▸ EXERCISE INPUT
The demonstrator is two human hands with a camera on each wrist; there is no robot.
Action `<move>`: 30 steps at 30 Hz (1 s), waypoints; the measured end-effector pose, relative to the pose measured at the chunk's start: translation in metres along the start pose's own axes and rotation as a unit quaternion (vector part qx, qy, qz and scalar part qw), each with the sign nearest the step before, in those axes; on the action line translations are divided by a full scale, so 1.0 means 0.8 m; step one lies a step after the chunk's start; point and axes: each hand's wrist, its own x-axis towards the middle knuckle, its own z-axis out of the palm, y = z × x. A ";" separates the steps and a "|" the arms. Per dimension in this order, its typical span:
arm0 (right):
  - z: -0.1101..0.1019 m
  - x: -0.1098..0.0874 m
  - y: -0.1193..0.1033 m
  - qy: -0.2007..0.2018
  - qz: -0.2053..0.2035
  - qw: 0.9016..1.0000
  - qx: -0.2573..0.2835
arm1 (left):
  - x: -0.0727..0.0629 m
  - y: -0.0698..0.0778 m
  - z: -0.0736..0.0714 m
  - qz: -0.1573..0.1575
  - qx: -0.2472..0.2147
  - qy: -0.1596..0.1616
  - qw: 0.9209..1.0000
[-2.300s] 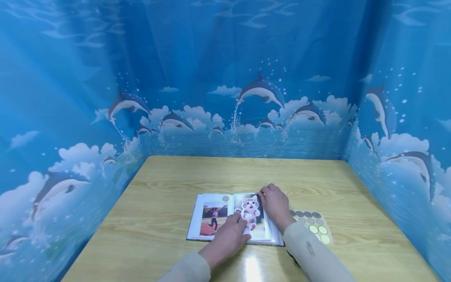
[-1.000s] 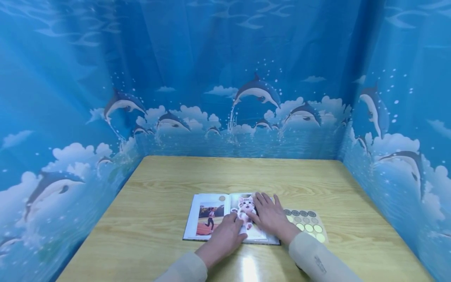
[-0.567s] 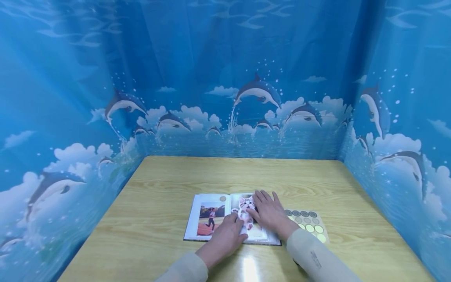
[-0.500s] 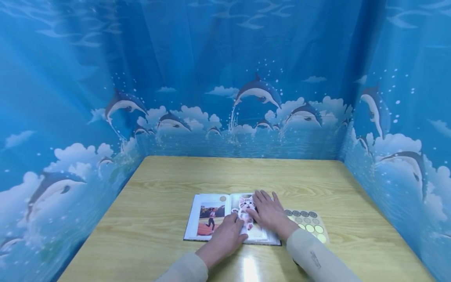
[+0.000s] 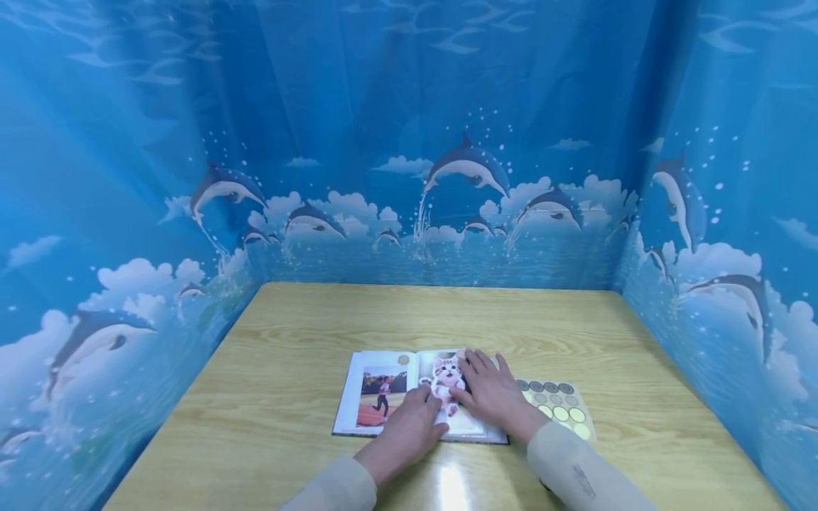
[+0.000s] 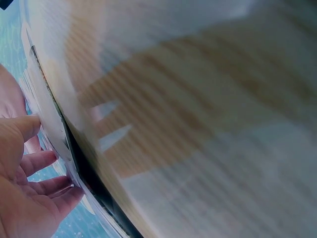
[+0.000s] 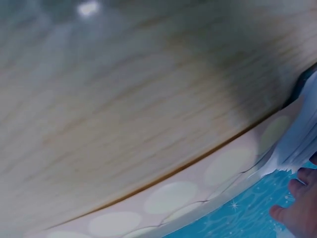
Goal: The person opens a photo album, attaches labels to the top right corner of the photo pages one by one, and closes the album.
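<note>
An open photo book (image 5: pixel 345 415) lies on the table, a runner's picture (image 5: pixel 381 395) on its left page and a kitten picture (image 5: pixel 449 372) on its right. My left hand (image 5: pixel 409 427) rests on the lower inner part of the right page, fingers extended. Over that page's outer side lies my right hand (image 5: pixel 497 394), fingers spread and pressing the paper. A pale round patch by its fingertips is partly covered. In the left wrist view, the left hand (image 6: pixel 29 183) touches the book's edge. The right wrist view catches the right hand (image 7: pixel 299 203) beside the pages (image 7: pixel 299 129).
A sheet of round stickers (image 5: pixel 559 399), dark and pale yellow, lies right of the book, partly behind the right wrist. One round sticker (image 5: pixel 403 360) sits atop the left page. The wooden table (image 5: pixel 409 312) meets blue dolphin curtains (image 5: pixel 409 255) on three sides.
The right hand's bunched fingers at the page's upper outer corner have spread flat over the page. Lately it has shifted only slightly. The left hand stays in place on the book.
</note>
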 end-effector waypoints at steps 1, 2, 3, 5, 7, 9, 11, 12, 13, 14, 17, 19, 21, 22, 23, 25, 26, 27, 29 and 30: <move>0.001 -0.001 0.001 -0.001 0.001 1.000 0.002 | 0.000 0.000 0.000 -0.001 0.000 -0.001 1.000; 0.001 -0.001 0.002 -0.002 0.002 1.000 0.003 | 0.001 -0.001 0.000 -0.003 -0.001 -0.002 1.000; 0.002 -0.002 0.003 -0.003 0.004 1.000 0.007 | 0.001 -0.001 0.000 -0.004 -0.001 -0.003 1.000; 0.004 -0.004 0.006 0.000 0.005 1.000 0.017 | 0.001 -0.001 0.001 -0.007 -0.001 -0.005 1.000; 0.005 -0.005 0.008 0.004 0.004 1.000 0.027 | 0.001 -0.001 0.000 -0.008 -0.005 -0.006 1.000; 0.006 -0.006 0.010 0.007 0.002 0.999 0.034 | 0.000 0.000 -0.001 -0.008 -0.008 -0.006 1.000; 0.006 -0.006 0.011 0.010 0.001 0.999 0.039 | 0.000 0.000 -0.001 -0.008 -0.012 -0.005 1.000; 0.006 -0.005 0.011 0.010 0.001 0.999 0.040 | 0.000 0.000 -0.002 -0.009 -0.014 -0.004 1.000; 0.006 -0.004 0.012 0.009 0.001 0.999 0.042 | 0.000 0.000 -0.002 -0.008 -0.014 -0.003 1.000; 0.005 -0.004 0.012 0.009 0.002 0.999 0.045 | 0.000 0.000 -0.002 -0.008 -0.014 -0.004 1.000; 0.005 0.000 0.012 0.004 0.005 0.999 0.047 | -0.001 0.001 -0.003 -0.010 -0.016 -0.005 1.000; 0.005 0.002 0.011 -0.002 0.008 0.999 0.048 | -0.001 0.001 -0.003 -0.011 -0.014 -0.007 1.000; 0.004 0.005 0.010 -0.001 0.011 0.999 0.049 | 0.000 0.001 -0.003 -0.013 -0.015 -0.008 1.000; 0.003 0.007 0.009 0.001 0.013 0.999 0.051 | 0.000 0.001 -0.002 -0.012 -0.013 -0.008 1.000; 0.002 0.008 0.009 0.002 0.014 0.999 0.051 | 0.000 0.001 -0.002 -0.012 -0.013 -0.007 1.000; 0.001 0.011 0.008 0.006 0.014 0.998 0.054 | 0.001 0.001 -0.001 -0.011 -0.011 -0.006 1.000; 0.000 0.013 0.007 0.008 0.014 0.998 0.056 | 0.001 0.001 -0.001 -0.011 -0.013 -0.005 1.000; 0.000 0.014 0.007 0.008 0.014 0.998 0.055 | 0.001 0.001 -0.001 -0.010 -0.011 -0.005 1.000; 0.000 0.016 0.006 0.006 0.012 0.999 0.051 | 0.001 0.001 0.000 -0.010 -0.011 -0.005 1.000; 0.000 0.017 0.005 0.007 0.012 0.999 0.051 | 0.001 0.001 -0.001 -0.010 -0.009 -0.004 1.000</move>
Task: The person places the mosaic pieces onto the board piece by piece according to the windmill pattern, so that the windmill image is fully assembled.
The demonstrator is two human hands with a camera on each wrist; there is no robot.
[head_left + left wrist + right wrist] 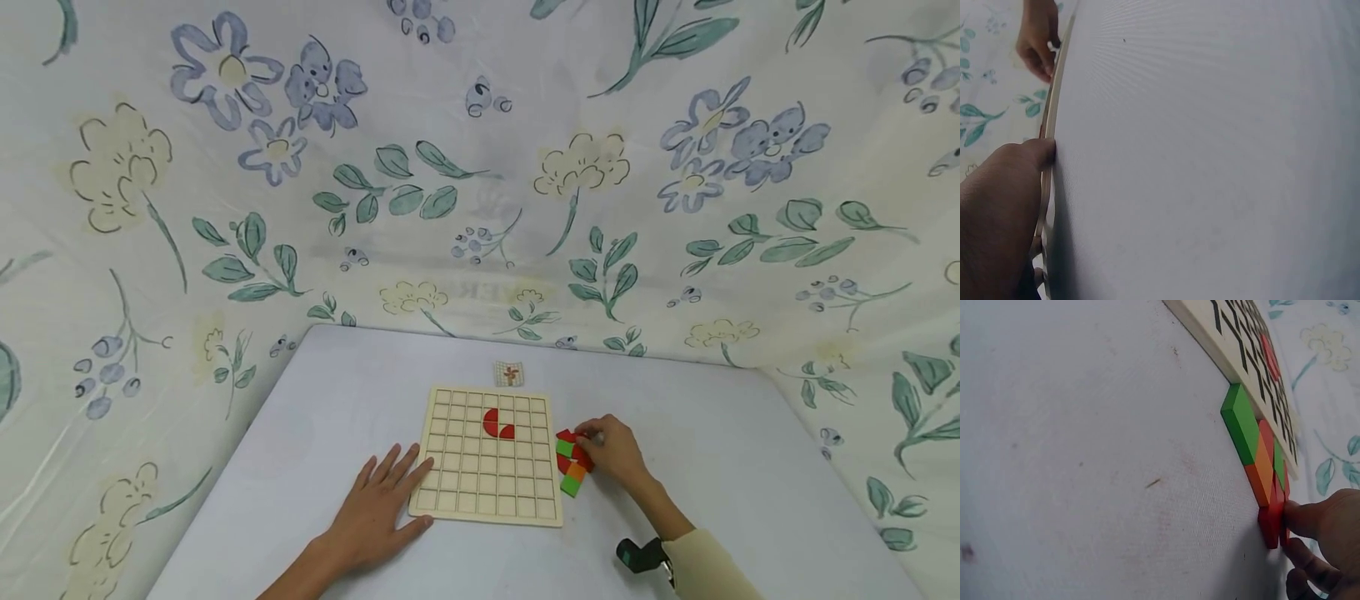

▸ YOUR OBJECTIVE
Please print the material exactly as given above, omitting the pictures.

▸ RESPONSE AREA
The demonstrator is two human hands with a camera on each wrist; there is no robot.
Action `<move>`: 30 steps at 30 Hz (1 s), waypoints; the measured end-effector pose, relative to the pose measured at the chunk's start: translation in metres along the start pose's own axes and rotation as a unit quaternion (vector part qx, qy, qz and scalar part qw), each with the sign nearest the step before, in those axes; on the action line translations are divided by a full scale, so 1.0 means 0.8 m; step one lies a step after the chunk's start; point and axes: each hand's wrist, its own x-axis towards the middle knuckle, its own z-axis out of the palm, y = z × x. A ";" separates the steps and a "|" the arms. Per dimension in this order, its typical span:
arm0 (right):
  - z: -0.1101..0.1019 m
  - x: -0.1098..0.0874 m
  - y: -0.1193..0.1033 m
  - qy: -0.2007..0.2018
  - qz: -0.2053..0.2035
  - qw: 0.9016..1.0000
  - qx: -0.2573..0.2835
arm1 (left):
  - x: -0.0727..0.0629 m
  - y: -0.0698..0.0778 m
  - z: -0.0736..0.0714 m
  - qz: -0.1573..0.1575
  - qx: -0.2472..0.2147
  - qy: -0.1596..0.1616
  - qw: 0.9209..1.0000
[-2.300s] 
[-1.000s] 
[-0.567s] 
[-0.500s] 
[+0.000s] 
[+0.000s] 
[+0.000s] 
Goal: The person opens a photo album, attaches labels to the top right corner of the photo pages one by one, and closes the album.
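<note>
An open photo book (image 5: pixel 345 415) lies on the table, a runner's picture (image 5: pixel 381 395) on its left page and a kitten picture (image 5: pixel 449 372) on its right. My left hand (image 5: pixel 409 427) rests on the lower inner part of the right page, fingers extended. Over that page's outer side lies my right hand (image 5: pixel 497 394), fingers spread and pressing the paper. A pale round patch by its fingertips is partly covered. In the left wrist view, the left hand (image 6: pixel 29 183) touches the book's edge. The right wrist view catches the right hand (image 7: pixel 299 203) beside the pages (image 7: pixel 299 129).
A sheet of round stickers (image 5: pixel 559 399), dark and pale yellow, lies right of the book, partly behind the right wrist. One round sticker (image 5: pixel 403 360) sits atop the left page. The wooden table (image 5: pixel 409 312) meets blue dolphin curtains (image 5: pixel 409 255) on three sides.
The right hand's bunched fingers at the page's upper outer corner have spread flat over the page. Lately it has shifted only slightly. The left hand stays in place on the book.
</note>
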 end-effector waypoints at steps 1, 2, 3, 5, 7, 9, 11, 12, 13, 14, 17, 19, 21, 22, 23, 25, 26, 27, 29 and 30: <move>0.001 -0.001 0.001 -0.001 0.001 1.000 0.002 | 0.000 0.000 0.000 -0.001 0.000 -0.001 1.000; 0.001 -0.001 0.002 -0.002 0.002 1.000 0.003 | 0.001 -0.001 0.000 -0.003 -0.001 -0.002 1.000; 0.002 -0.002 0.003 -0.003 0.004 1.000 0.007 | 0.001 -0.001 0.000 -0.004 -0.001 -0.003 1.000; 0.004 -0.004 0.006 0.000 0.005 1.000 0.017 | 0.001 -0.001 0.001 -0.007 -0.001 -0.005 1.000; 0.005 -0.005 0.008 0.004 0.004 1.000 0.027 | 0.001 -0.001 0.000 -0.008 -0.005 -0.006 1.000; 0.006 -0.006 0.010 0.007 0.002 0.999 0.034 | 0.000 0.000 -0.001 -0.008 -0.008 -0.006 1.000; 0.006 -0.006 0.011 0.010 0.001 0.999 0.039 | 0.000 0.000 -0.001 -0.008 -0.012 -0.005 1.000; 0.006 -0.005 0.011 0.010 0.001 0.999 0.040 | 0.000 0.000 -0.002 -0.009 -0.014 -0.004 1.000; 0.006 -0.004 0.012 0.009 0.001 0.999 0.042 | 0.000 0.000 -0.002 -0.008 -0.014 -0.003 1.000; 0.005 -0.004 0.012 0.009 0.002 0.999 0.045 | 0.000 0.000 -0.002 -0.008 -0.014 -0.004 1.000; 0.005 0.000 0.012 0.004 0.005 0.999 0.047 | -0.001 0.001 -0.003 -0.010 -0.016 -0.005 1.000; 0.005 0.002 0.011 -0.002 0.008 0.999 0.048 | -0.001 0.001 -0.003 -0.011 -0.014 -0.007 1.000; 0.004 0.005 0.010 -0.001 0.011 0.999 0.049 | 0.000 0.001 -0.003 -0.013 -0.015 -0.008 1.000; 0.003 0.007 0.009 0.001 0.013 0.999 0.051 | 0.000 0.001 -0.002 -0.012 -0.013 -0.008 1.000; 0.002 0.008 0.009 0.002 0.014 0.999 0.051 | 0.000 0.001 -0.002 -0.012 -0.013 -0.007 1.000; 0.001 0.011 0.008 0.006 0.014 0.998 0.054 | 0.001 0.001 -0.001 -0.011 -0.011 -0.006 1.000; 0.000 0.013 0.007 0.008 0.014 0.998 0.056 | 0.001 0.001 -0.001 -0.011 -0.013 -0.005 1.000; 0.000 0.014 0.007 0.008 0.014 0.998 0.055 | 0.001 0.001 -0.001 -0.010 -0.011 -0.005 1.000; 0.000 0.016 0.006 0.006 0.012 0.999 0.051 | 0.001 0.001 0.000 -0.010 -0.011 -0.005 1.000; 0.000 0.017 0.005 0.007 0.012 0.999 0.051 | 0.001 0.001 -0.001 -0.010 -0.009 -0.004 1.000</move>
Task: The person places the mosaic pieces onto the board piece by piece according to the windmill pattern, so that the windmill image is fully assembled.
The demonstrator is two human hands with a camera on each wrist; there is no robot.
[head_left + left wrist + right wrist] 

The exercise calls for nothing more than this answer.